The event, which has participants divided into teams, allows survivors to share their stories and also raises funds for cancer research.

Those who attend the event take turns walking around the track for 18 consecutive hours.

The event is expected to wrap up around noon today.

A few hundred people participated in the event, which nationwide draws about 3.5 million people, according to the event’s Web site.

Niki Patterson, 27, of Palmetto, stood on the sidelines and cheered for her boss leading the survivors’ lap as the event kicked off.

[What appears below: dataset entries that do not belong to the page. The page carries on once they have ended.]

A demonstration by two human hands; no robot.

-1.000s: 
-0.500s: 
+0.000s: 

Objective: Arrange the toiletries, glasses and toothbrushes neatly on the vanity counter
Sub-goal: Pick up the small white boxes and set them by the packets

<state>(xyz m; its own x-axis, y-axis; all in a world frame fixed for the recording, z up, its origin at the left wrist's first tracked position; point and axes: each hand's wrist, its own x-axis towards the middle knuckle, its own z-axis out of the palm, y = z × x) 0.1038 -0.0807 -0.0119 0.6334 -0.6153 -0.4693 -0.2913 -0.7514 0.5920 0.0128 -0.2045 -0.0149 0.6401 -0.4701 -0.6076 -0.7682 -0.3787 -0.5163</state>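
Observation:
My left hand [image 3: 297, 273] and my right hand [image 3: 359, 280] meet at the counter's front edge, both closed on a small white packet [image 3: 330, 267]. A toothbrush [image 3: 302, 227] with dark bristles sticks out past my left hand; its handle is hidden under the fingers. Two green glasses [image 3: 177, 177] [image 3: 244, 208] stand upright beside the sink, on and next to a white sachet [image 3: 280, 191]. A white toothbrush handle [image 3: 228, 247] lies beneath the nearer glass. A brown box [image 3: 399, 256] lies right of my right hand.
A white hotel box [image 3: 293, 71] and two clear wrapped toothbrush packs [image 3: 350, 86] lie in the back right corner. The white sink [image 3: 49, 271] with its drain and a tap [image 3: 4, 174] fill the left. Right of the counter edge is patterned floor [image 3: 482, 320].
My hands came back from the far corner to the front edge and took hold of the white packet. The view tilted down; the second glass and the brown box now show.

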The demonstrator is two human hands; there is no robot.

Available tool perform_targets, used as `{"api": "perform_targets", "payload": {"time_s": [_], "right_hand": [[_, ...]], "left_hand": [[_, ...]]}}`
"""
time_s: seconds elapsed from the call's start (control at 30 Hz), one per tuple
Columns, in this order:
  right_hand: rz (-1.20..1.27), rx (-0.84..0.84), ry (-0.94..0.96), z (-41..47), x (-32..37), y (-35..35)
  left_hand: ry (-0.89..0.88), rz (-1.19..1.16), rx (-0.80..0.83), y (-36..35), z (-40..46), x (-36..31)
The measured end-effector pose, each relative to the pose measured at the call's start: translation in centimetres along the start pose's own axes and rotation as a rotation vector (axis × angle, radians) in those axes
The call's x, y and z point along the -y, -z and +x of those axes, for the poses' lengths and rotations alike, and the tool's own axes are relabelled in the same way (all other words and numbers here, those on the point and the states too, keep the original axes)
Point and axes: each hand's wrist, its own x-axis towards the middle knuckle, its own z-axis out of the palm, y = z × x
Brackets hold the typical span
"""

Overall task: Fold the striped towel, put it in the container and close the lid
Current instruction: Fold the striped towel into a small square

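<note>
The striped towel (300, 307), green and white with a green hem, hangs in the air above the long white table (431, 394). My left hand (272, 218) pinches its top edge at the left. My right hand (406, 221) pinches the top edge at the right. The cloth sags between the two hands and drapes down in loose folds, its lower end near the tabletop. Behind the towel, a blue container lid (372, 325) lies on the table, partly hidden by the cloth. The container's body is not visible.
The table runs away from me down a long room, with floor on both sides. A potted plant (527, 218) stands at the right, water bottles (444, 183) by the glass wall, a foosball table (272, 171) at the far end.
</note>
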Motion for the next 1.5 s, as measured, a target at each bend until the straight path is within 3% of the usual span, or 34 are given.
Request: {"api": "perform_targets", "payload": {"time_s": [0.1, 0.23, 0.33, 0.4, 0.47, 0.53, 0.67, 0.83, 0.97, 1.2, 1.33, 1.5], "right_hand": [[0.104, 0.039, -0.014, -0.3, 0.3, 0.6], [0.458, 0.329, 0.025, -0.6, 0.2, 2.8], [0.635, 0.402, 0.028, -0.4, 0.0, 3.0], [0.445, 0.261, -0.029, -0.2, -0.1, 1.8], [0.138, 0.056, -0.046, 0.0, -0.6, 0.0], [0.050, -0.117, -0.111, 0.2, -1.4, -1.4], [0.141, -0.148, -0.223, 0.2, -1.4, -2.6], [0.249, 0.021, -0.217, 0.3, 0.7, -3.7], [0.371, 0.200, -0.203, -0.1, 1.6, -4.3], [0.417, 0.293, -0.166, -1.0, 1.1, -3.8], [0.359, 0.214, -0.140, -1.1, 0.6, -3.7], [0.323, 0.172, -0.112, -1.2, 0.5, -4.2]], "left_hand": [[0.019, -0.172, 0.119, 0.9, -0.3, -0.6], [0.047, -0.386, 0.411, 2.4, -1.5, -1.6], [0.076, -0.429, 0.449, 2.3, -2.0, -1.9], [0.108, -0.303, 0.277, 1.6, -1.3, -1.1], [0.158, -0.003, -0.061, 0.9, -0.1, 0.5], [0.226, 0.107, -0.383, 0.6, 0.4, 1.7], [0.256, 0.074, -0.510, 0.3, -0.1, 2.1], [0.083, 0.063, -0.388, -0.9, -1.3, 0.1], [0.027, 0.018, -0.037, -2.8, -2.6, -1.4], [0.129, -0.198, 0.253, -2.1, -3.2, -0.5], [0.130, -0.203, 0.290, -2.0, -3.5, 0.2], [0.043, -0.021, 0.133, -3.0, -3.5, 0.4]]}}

“Our boss, Caroline, was diagnosed with lymphoma six months ago. We all came out here in honor of her,” said Patterson, who was standing with a group of women wearing pink.

Patterson works at Seychelles Spa, 1003 10th Ave. W., Palmetto.

About 15 people are on the team, she said.

“Most of us are going to stay all night,” Patterson said as nearby attendees began pitching tents on the field. “We wanted to raise awareness and funds to support and encourage (people).”

Jim Freeman, the event chair for the relay, said nearly 100 survivors registered for the walk and 21 teams pledged to raise funds and walk.

The event, which has been held at the high school for 10 years, was hoping to raise $40,000. Freeman said at the beginning of the event a total of $25,000 had been pledged.

All the funds raised from food, luminaria sales and pledges are donated to the American Cancer Society.

“It’s just a good community event to celebrate those who have beat cancer. We’re remembering those who fought it and we’re fighting a deadly disease,” Freeman said.

Helen White, 56, celebrated her birthday Friday. She is two-time breast cancer survivor.

White sat under the survivor’s tent at the event with others.

“I have a daughter and a granddaughter I’m alive for,” she said, smiling.

White, who is a surgical nurse at Manatee Memorial Hospital, said she tries to encourage others who are still fighting.

“Be brave and fight the fight,” she said. “I’ve seen that part of it, too. I’ve been on the table and around the table.”